● Prompt
Look through the material that follows and show every line with the string "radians".

----

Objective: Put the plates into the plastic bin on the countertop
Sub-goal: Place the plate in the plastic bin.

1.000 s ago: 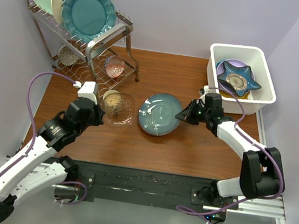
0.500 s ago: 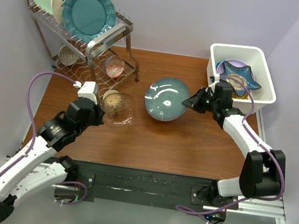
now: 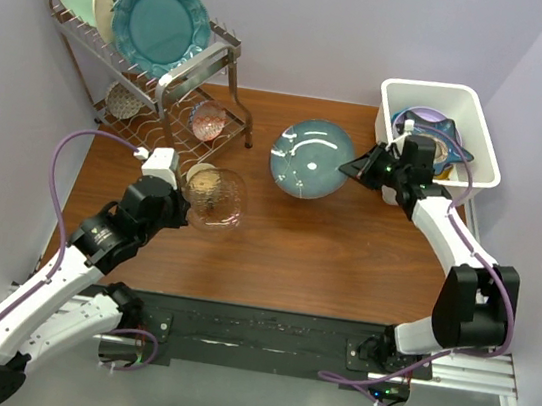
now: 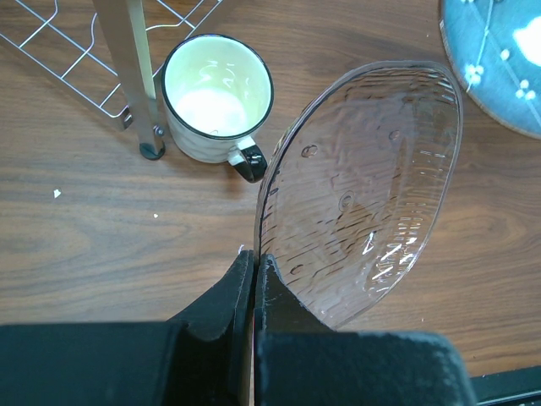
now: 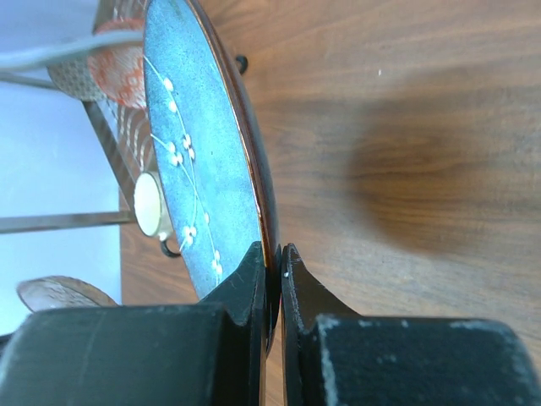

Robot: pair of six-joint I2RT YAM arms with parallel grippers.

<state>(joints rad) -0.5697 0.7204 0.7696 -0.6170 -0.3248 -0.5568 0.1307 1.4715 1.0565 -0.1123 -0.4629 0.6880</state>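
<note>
Wood-grain table carries a white bin at its far right corner; right jaws are clamped on the rim of a blue plate, held tilted above the table just left of the bin; left jaws are clamped on the edge of a clear plate, raised near a cup beside the rack.

- wire rack: far-left corner of the countertop
- plastic bin: far-right corner, dishes inside
- patterned plate: just left of the plastic bin
- cup, glass plate: before the wire rack
</note>
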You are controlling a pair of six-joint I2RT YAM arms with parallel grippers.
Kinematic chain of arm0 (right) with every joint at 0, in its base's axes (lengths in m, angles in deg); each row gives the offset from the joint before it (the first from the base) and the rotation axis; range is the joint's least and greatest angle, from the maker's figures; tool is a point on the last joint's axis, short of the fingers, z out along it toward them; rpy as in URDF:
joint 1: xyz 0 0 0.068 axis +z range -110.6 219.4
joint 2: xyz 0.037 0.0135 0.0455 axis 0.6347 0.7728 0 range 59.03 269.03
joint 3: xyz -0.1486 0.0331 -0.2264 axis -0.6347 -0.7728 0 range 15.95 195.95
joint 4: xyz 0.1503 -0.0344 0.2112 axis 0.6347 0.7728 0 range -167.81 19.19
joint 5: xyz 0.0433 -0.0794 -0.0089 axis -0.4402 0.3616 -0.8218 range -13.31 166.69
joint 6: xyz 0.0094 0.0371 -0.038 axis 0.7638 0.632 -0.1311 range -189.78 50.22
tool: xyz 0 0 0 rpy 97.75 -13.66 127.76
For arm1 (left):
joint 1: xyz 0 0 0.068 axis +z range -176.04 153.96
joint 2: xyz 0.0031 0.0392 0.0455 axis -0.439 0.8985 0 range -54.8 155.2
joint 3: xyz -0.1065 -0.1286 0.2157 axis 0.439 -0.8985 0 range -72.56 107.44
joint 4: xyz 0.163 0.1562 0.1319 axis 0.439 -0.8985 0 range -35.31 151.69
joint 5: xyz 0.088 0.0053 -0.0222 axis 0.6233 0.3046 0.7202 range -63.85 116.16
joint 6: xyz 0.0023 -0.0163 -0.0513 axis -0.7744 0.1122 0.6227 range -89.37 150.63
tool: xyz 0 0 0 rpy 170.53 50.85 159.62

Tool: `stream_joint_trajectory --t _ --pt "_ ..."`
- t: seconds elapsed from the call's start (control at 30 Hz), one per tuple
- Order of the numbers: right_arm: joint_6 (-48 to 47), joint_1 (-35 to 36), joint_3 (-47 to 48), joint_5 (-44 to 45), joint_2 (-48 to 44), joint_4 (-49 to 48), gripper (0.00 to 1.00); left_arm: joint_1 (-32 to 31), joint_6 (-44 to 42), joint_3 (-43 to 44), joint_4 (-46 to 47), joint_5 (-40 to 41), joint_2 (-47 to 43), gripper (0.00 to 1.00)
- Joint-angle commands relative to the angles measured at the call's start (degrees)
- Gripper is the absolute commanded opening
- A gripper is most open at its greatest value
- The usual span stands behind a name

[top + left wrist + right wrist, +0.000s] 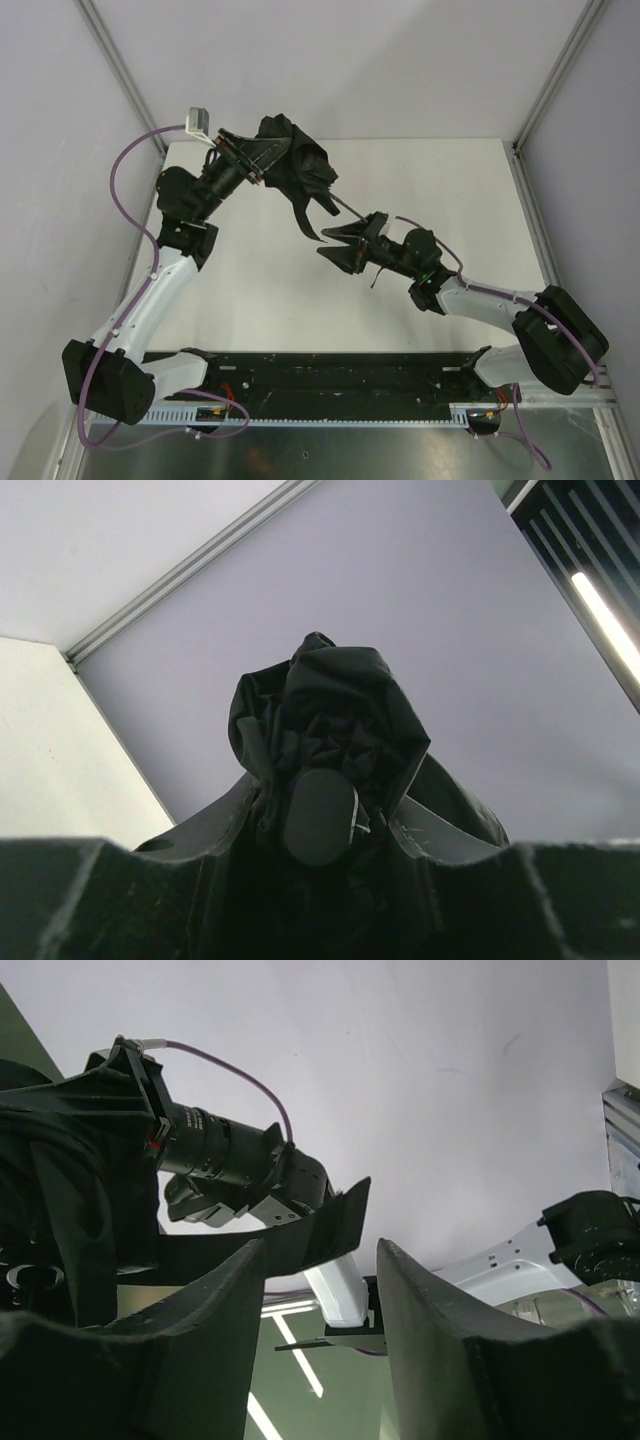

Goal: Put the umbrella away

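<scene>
The umbrella (pixel 297 160) is a crumpled black fabric bundle held up in the air over the back of the table. My left gripper (pixel 263 156) is shut on it. In the left wrist view the fabric (pixel 330 705) bulges between the two fingers around an oval black cap (pixel 320 816). A black closure tab (pixel 306 215) hangs down from the bundle toward my right gripper (pixel 336 250). In the right wrist view that tab (pixel 300 1238) crosses the tip of the left finger (pixel 215 1320) and ends in the gap. My right gripper (pixel 322 1252) stands open there, its jaws apart.
The white tabletop (pixel 260 290) lies below both arms. Aluminium frame posts (pixel 118 70) stand at the back corners. A black rail (pixel 330 375) runs along the near edge. A purple cable (pixel 125 165) loops off the left arm.
</scene>
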Motion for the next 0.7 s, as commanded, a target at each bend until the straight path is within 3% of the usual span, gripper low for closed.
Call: stream_joint_trajectory --t 0.0,0.47,0.67 --pt "16.9 0.6 -0.1 2.1 1.5 -5.7 0.5 0.4 2.0 2.6 6.1 -0.4 -1.0 0.0" --pt "18.6 2.3 0.2 4.7 3.6 -10.3 0.43 0.3 2.6 1.8 6.6 -0.8 -1.5 0.0" --pt "18.7 2.8 0.5 6.2 5.0 -12.9 0.21 0.3 3.1 1.4 6.7 -0.9 -2.0 0.0"
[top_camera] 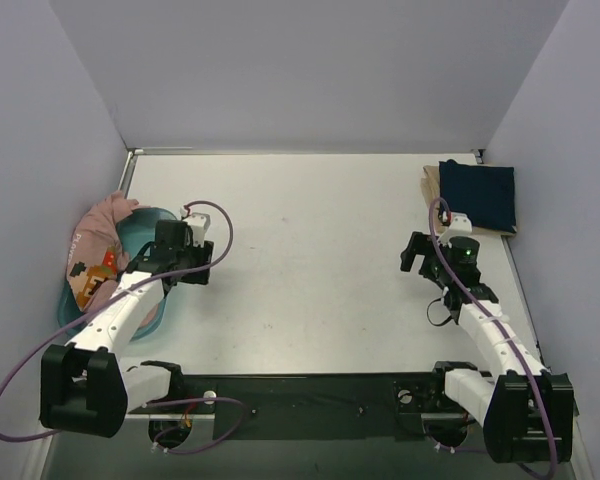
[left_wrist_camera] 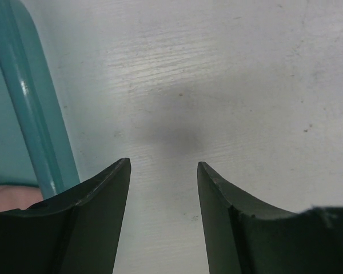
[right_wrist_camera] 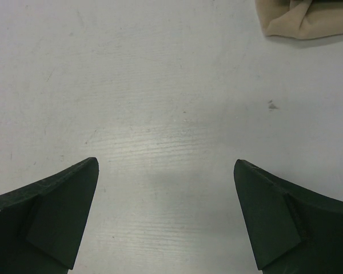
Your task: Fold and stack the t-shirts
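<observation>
White table [top_camera: 320,220]: two shirts stacked at the far right, one in the tub on the left.
The teal tub [top_camera: 152,216] holds the crumpled pink t-shirt [top_camera: 92,255]. The folded navy t-shirt [top_camera: 478,195] lies on the tan t-shirt [right_wrist_camera: 308,20]. The right gripper [right_wrist_camera: 166,165] is spread wide and the left gripper [left_wrist_camera: 163,165] narrower; both are empty above the bare tabletop.

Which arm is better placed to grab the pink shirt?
Left. The left claw sits beside the teal tub holding the pink shirt; the right claw is across the table by the navy shirt.
</observation>
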You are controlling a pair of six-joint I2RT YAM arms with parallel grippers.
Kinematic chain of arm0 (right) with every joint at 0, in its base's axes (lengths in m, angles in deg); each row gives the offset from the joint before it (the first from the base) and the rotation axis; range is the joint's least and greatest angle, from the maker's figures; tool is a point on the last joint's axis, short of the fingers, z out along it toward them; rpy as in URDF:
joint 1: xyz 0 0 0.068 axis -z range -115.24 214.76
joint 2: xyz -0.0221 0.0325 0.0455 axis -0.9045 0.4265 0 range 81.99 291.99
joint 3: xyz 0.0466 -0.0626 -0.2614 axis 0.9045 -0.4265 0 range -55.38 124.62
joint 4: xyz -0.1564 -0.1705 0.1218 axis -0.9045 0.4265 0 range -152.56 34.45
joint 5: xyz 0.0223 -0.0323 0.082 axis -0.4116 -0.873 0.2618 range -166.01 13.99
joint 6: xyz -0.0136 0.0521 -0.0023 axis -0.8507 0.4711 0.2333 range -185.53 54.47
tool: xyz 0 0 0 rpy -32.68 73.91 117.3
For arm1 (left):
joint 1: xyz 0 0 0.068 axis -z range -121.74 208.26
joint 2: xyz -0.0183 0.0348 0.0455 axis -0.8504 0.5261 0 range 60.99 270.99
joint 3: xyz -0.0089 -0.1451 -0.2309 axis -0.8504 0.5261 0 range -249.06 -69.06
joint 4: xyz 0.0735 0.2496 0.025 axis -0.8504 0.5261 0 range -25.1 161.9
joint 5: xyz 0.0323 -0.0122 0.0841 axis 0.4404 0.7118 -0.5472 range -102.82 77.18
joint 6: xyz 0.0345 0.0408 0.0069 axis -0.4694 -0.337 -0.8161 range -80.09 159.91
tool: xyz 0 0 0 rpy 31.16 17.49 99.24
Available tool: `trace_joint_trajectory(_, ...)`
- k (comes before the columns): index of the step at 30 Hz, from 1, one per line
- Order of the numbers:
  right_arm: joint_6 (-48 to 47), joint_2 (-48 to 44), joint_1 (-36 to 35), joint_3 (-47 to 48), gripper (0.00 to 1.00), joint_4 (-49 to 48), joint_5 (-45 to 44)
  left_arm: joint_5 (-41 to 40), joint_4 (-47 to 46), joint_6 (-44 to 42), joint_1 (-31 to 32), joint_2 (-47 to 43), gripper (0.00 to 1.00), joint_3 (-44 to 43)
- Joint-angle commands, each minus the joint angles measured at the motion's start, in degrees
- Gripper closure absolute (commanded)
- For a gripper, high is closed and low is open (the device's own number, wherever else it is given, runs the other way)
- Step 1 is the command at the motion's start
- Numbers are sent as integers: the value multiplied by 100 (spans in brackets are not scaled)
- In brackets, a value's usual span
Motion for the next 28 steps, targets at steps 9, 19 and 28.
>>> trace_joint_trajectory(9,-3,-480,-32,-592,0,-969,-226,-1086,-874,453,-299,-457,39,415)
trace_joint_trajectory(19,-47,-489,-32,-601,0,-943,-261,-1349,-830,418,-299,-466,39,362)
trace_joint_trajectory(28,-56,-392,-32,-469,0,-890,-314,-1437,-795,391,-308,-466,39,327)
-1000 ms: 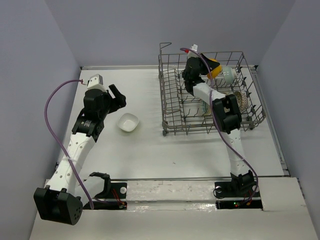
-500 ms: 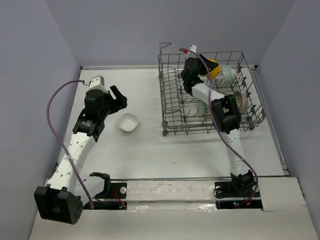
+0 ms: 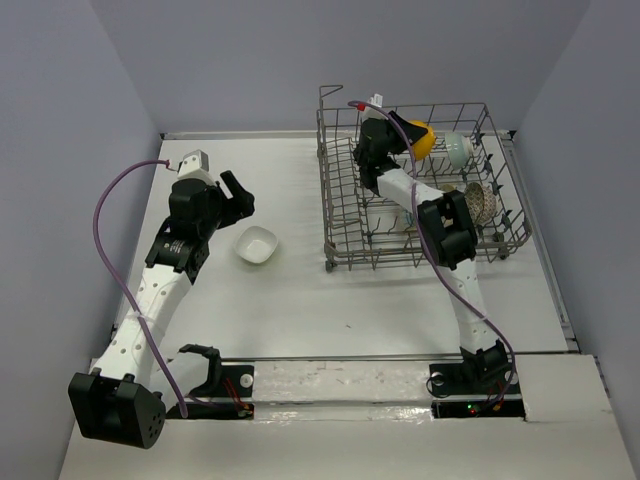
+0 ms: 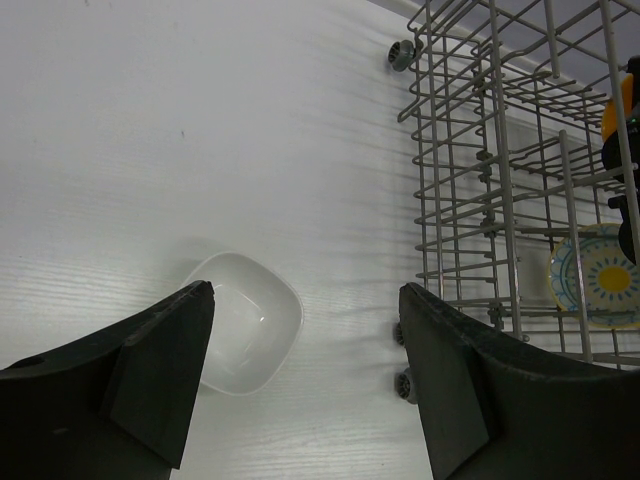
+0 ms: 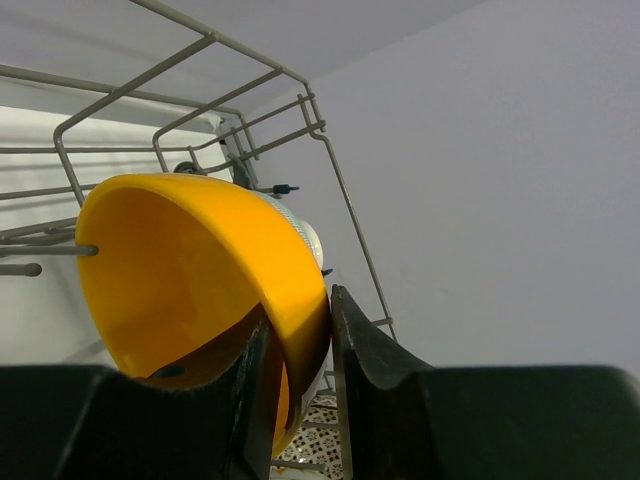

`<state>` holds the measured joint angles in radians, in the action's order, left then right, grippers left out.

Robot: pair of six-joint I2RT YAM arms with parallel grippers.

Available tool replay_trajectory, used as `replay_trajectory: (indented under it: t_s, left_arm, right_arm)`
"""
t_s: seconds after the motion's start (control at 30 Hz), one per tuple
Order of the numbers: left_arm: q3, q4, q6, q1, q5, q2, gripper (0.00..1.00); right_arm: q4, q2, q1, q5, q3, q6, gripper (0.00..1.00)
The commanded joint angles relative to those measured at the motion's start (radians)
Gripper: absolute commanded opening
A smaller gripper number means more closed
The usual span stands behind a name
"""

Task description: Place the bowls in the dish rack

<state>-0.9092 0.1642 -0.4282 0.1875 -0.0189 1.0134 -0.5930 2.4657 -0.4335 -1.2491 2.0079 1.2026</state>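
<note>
The white squarish bowl (image 3: 256, 245) (image 4: 245, 320) lies upright on the table left of the dish rack (image 3: 400, 258) (image 4: 470, 150). My left gripper (image 3: 238, 195) (image 4: 305, 370) hovers above it, open and empty. In the rack's far part, the orange-yellow bowl (image 3: 422, 138) (image 5: 190, 270) stands on edge against a tine. My right gripper (image 3: 403, 135) (image 5: 300, 315) straddles its rim, one finger inside, one outside, jaws slightly parted from the wall. The pale teal bowl (image 3: 457, 150) stands right behind it. A blue-rimmed flower bowl (image 4: 598, 275) and a speckled bowl (image 3: 483, 200) also sit in the rack.
The rack's tall wire sides (image 5: 340, 190) and upright tines surround my right wrist. Small wheels (image 4: 403, 385) stick out at the rack's left foot. Grey walls close the table at back and sides.
My right gripper's jaws have eased apart around the orange-yellow bowl's rim, and the wrist shifted slightly left. The left arm has not moved.
</note>
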Motion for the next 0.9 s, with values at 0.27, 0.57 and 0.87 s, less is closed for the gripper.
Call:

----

● Final answer
`<state>` holds the measured joint angles in radians, in the action's order, left then right, grippers left out.
The commanded joint angles relative to those measured at the motion's start (radians)

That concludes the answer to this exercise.